Task description: Your output should consist of the data, copied exactly.

══════════════════════════════

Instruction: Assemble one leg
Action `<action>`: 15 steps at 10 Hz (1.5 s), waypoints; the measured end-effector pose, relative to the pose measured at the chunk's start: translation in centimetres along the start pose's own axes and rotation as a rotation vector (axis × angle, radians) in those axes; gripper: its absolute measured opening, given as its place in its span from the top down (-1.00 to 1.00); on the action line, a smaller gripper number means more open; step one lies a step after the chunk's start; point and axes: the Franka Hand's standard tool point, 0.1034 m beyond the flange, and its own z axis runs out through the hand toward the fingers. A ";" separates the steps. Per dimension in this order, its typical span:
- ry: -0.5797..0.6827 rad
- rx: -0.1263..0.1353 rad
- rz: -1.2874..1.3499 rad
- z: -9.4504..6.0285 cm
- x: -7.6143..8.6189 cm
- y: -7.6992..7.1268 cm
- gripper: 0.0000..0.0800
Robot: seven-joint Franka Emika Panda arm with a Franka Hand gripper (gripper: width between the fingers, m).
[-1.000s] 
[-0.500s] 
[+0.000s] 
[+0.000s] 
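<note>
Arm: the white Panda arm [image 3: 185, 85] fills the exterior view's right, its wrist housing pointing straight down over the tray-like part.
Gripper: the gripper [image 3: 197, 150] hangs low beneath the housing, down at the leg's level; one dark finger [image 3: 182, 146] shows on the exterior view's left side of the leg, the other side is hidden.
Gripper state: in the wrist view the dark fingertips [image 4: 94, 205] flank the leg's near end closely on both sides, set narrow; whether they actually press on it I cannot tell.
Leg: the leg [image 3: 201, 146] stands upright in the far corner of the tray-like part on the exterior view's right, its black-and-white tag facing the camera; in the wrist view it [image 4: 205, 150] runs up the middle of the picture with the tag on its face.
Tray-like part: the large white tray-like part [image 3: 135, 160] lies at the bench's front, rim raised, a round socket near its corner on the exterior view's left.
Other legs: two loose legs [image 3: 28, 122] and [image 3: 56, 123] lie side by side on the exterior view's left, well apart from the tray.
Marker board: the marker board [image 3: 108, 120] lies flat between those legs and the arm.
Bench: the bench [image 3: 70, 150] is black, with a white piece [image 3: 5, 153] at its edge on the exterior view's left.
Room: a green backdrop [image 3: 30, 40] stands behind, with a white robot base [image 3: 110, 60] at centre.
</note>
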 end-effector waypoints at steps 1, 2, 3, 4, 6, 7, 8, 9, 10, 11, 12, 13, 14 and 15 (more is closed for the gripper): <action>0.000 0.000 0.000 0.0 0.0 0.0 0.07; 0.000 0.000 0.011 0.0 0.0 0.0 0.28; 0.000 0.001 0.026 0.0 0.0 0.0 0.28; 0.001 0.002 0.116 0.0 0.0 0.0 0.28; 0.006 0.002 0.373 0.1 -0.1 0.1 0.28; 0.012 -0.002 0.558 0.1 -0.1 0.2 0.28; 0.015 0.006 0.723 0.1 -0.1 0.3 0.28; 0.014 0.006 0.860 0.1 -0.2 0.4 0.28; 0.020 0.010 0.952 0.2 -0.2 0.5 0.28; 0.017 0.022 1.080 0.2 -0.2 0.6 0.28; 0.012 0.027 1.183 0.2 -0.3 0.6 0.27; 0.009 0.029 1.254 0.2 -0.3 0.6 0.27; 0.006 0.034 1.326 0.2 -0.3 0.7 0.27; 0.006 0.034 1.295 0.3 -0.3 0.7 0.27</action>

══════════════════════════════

Answer space:
Instruction: Assemble one leg
Action `<action>`: 15 steps at 10 Hz (1.5 s), waypoints; the measured end-effector pose, relative to the pose measured at the chunk's start: translation in centimetres along the start pose's own axes and rotation as a rotation vector (axis × angle, radians) in those axes; gripper: its absolute measured opening, given as its place in its span from the top down (-1.00 to 1.00); on the action line, a smaller gripper number means more open; step one lies a step after the chunk's start; point and axes: the Franka Hand's standard tool point, 0.1034 m beyond the flange, and its own z axis runs out through the hand toward the fingers. A ";" separates the steps. Per dimension in this order, its typical span:
- ry: -0.5797..0.6827 rad
- rx: -0.1263..0.1353 rad
- rz: -1.2874..1.3499 rad
- z: -9.4504..6.0285 cm
- x: -7.6143..8.6189 cm
- y: -7.6992..7.1268 cm
- gripper: 0.0000..0.0800
Robot: seven-joint Franka Emika Panda arm with a Franka Hand gripper (gripper: width between the fingers, m).
[-1.000s] 
[-0.500s] 
[+0.000s] 
[+0.000s] 
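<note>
Arm: the white Panda arm [image 3: 185, 85] fills the exterior view's right, its wrist housing pointing straight down over the tray-like part.
Gripper: the gripper [image 3: 197, 150] hangs low beneath the housing, down at the leg's level; one dark finger [image 3: 182, 146] shows on the exterior view's left side of the leg, the other side is hidden.
Gripper state: in the wrist view the dark fingertips [image 4: 94, 205] flank the leg's near end closely on both sides, set narrow; whether they actually press on it I cannot tell.
Leg: the leg [image 3: 201, 146] stands upright in the far corner of the tray-like part on the exterior view's right, its black-and-white tag facing the camera; in the wrist view it [image 4: 205, 150] runs up the middle of the picture with the tag on its face.
Tray-like part: the large white tray-like part [image 3: 135, 160] lies at the bench's front, rim raised, a round socket near its corner on the exterior view's left.
Other legs: two loose legs [image 3: 28, 122] and [image 3: 56, 123] lie side by side on the exterior view's left, well apart from the tray.
Marker board: the marker board [image 3: 108, 120] lies flat between those legs and the arm.
Bench: the bench [image 3: 70, 150] is black, with a white piece [image 3: 5, 153] at its edge on the exterior view's left.
Room: a green backdrop [image 3: 30, 40] stands behind, with a white robot base [image 3: 110, 60] at centre.
</note>
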 end-effector waypoints at steps 1, 2, 3, 4, 6, 7, 8, 9, 10, 11, 12, 13, 14 and 15 (more is closed for the gripper): <action>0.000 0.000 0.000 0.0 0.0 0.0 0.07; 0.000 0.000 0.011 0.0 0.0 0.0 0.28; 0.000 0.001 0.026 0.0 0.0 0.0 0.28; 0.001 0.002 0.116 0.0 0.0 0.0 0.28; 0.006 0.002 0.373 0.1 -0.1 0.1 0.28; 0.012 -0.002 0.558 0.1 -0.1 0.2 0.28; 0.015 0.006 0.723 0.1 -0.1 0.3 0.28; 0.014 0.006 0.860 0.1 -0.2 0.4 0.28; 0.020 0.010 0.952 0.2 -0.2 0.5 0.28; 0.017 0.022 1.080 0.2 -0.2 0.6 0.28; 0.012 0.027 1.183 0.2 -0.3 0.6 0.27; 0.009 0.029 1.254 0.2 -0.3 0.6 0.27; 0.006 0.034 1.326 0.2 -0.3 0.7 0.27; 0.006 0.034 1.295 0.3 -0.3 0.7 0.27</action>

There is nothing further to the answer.